Falar para um candeeiro...

domingo, 12 de maio de 2013

O caminho de Magritte

             La jeunesse illustrée, René Magritte
Magritte situa nos seus quadros objetos que nunca encontraríamos, que não têm relação entre eles. Neste caso, temos a irrealidade do próprio caminho no meio de um campo verde.

Há dias fiz o exercício de procurar alguma coisa “estranha” no caminho que faço diariamente. Não encontrei nada: não vi nenhuma girafa, nenhum piano, nenhum meteoro ou nenhum coelho branco. Nada de extraordinário.  
Mas há 50 ou 100 anos a maior parte destas coisas normais seriam estranhas. No entanto, hoje nada nos parece estranho. Sobre tudo que o que existe à nossa volta vai atuando um processo de naturalização que, justamente, vai tornando tudo natural. É por isso que tendemos a pensar simplesmente que tudo o que existe, sempre existiu.
Mas não é assim. Houve uma altura em que não existiam coisas como a ponte Vasco da Gama ou mesmo a ponte 25 de Abril (o que existia era a ponte Salazar), ou a torre de Belém ou mesmo o castelo de S. Jorge. O mesmo se passa com as instituições tal como as conhecemos. A Escola não existiu sempre; no nosso caso, tem cerca de 200 anos e resultou de reformas pombalinas; mesmo coisas como o Estado não existiram sempre, mas, tal como o conhecemos, o Estado é uma instituição saída das revoluções liberais do século XVIII.
Tudo nos parece natural, mas tudo foi construído, tudo que o que hoje existe não existia. Logo, aquilo que existe a) poderia não existir ou b) poderia existir de outra forma. A ponte 25 de Abril podia ser azul e o atual estado português podia continuar a ser social.

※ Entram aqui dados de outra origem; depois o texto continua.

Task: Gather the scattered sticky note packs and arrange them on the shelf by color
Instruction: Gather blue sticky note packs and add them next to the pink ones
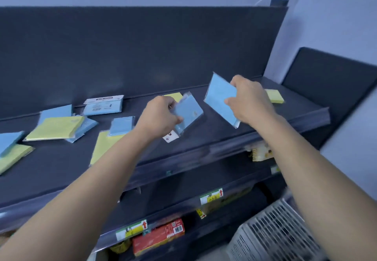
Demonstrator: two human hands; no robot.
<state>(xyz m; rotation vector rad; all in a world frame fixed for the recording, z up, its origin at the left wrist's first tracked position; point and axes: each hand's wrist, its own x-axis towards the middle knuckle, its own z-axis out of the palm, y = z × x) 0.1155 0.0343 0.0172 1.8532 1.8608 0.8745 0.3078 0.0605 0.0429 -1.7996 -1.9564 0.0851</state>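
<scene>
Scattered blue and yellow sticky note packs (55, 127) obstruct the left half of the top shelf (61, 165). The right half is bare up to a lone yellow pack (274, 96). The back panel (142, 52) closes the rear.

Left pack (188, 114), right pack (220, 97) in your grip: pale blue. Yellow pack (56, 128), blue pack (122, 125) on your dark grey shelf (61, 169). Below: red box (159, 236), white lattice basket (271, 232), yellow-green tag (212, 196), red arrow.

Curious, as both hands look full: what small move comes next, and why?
Probably lay the left pack onto the right pack in the right hand, both blue: that frees the left hand for the others lying among yellow packs on the shelf.
</scene>
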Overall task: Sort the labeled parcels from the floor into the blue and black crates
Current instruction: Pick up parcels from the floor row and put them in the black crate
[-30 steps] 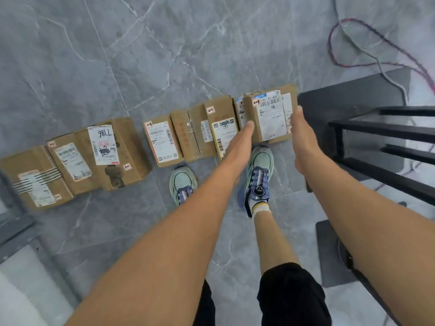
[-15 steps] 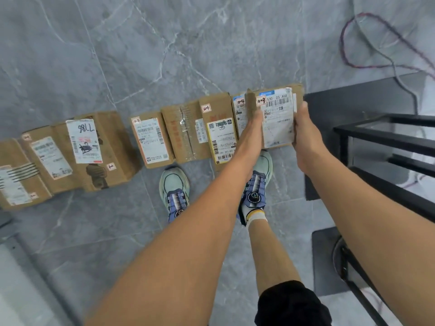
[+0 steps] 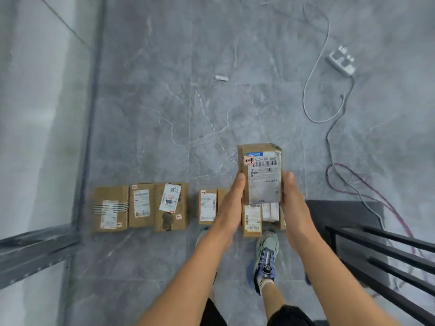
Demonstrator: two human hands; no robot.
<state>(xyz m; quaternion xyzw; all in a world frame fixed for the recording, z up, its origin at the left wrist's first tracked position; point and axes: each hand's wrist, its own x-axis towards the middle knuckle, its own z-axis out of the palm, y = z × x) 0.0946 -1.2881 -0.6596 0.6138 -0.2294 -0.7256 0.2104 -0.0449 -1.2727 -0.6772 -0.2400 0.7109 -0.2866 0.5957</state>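
Open grey floor (image 3: 164,109) is left free beyond the row of parcels (image 3: 169,205), broken only by a small white object (image 3: 221,77). To the right, passage is hindered by a black metal rack (image 3: 386,252), loose cables (image 3: 334,128) and a white power strip (image 3: 342,63). On the left, room is bounded by a grey metal frame (image 3: 35,252). The space directly below is filled by the parcel (image 3: 261,172) held between both hands.

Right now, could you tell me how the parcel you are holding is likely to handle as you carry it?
The held parcel probably stays stiff: its cardboard edges look square under the grip. It seems light for its size, since the left hand and right hand merely press its sides. The glossy label may be slippery, though bare cardboard meets the palms.
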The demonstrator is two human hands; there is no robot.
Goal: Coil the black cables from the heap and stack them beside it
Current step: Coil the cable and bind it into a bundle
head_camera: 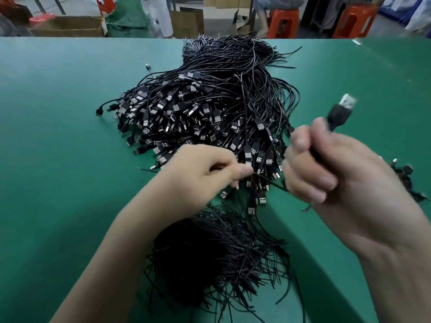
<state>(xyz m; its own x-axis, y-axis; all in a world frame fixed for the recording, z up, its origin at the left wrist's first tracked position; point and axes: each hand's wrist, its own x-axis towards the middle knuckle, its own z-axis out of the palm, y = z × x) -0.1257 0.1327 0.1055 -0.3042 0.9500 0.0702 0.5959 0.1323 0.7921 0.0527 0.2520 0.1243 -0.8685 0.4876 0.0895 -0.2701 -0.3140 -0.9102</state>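
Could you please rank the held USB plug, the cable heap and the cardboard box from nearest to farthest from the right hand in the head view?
1. USB plug: sticks up out of the right hand and its grip.
2. Cable heap: on the green table, just to that hand's left.
3. Cardboard box: beyond the table's far edge, far left.

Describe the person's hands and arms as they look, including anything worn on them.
Both are bare. The left hand and right hand wear no gloves, and no ring shows on the visible fingers. The left forearm and right forearm are uncovered to the frame's edge: no sleeve, watch or wristband in view. The fingernails that show look short and unpainted.
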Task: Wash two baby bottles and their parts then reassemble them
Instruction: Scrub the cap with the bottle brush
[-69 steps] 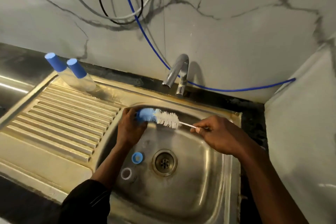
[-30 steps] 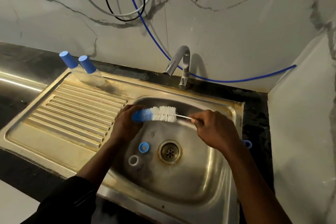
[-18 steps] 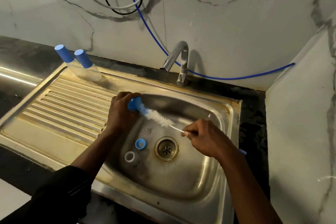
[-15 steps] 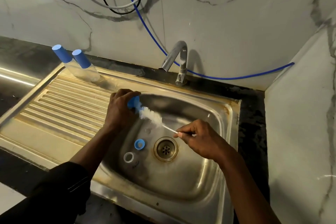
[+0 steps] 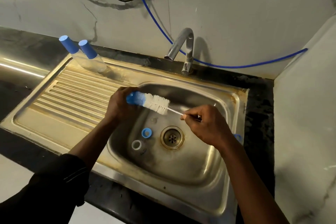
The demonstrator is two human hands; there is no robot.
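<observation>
Taking the drain (image 5: pixel 172 137) as the centre of the dial, two clear bottles with blue caps stand close together far out at 10 o'clock, at the back corner of the draining board (image 5: pixel 72 100): the outer bottle (image 5: pixel 77 57) and the inner bottle (image 5: pixel 97 63). Both are capped.

The left hand (image 5: pixel 118 108) hovers over the basin's edge at about 10 o'clock, its fingers curled tightly round one small blue part (image 5: pixel 133 98). One brush (image 5: pixel 157 104) is pushed into this part: its white bristles run out toward 3 o'clock, some of them inside the blue piece.

Two loose pieces lie on the floor of the basin (image 5: pixel 181 172). One blue ring (image 5: pixel 146 132) sits just beside the drain at 9 o'clock. One clear ring (image 5: pixel 136 145) lies near it at 8 o'clock, apart from it.

One tap (image 5: pixel 181 45) stands at 12 o'clock behind the basin. One blue hose (image 5: pixel 236 66) passes behind it.

The right hand (image 5: pixel 205 126), at about 1 o'clock, pinches the brush's thin wire stem between thumb and fingertips. One blue loop (image 5: pixel 238 136) shows behind that wrist at 3 o'clock; I cannot tell what it belongs to.
</observation>
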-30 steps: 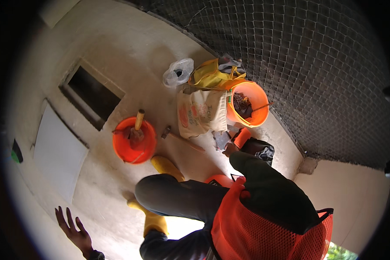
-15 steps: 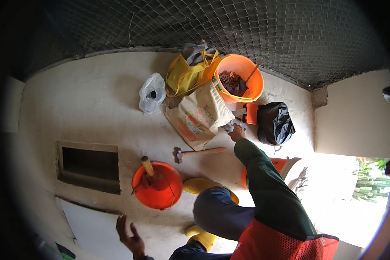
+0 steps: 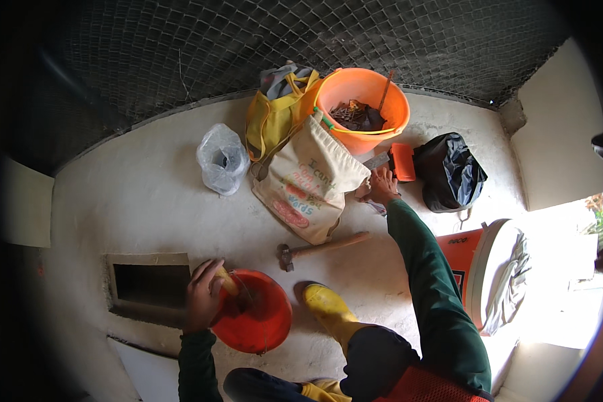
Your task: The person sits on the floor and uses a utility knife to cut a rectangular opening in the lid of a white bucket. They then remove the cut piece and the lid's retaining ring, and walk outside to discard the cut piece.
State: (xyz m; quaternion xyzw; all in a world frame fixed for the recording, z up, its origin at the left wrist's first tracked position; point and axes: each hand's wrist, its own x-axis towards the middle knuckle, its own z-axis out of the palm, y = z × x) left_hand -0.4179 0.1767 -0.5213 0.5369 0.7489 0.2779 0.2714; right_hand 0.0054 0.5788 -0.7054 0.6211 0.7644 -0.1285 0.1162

Nada é inevitável, por muito que o repitam (como aqui). No universo humano, à exceção de esquemas biológicos/inatos de ação, tudo resulta de uma escolha, com mais ou menos deliberação. Mas quando consideramos tudo natural e evidente, logo inevitável, deixamos de questionar. É aí que está o problema.
Voltando ao desafio do caminho de Magritte: só quando vinha a chegar a casa é que me lembrei que todos os dias passo por aqueles sem abrigos a dormir nas arcadas de um prédio. Mas isso também não é estranho, é apenas desigualdade.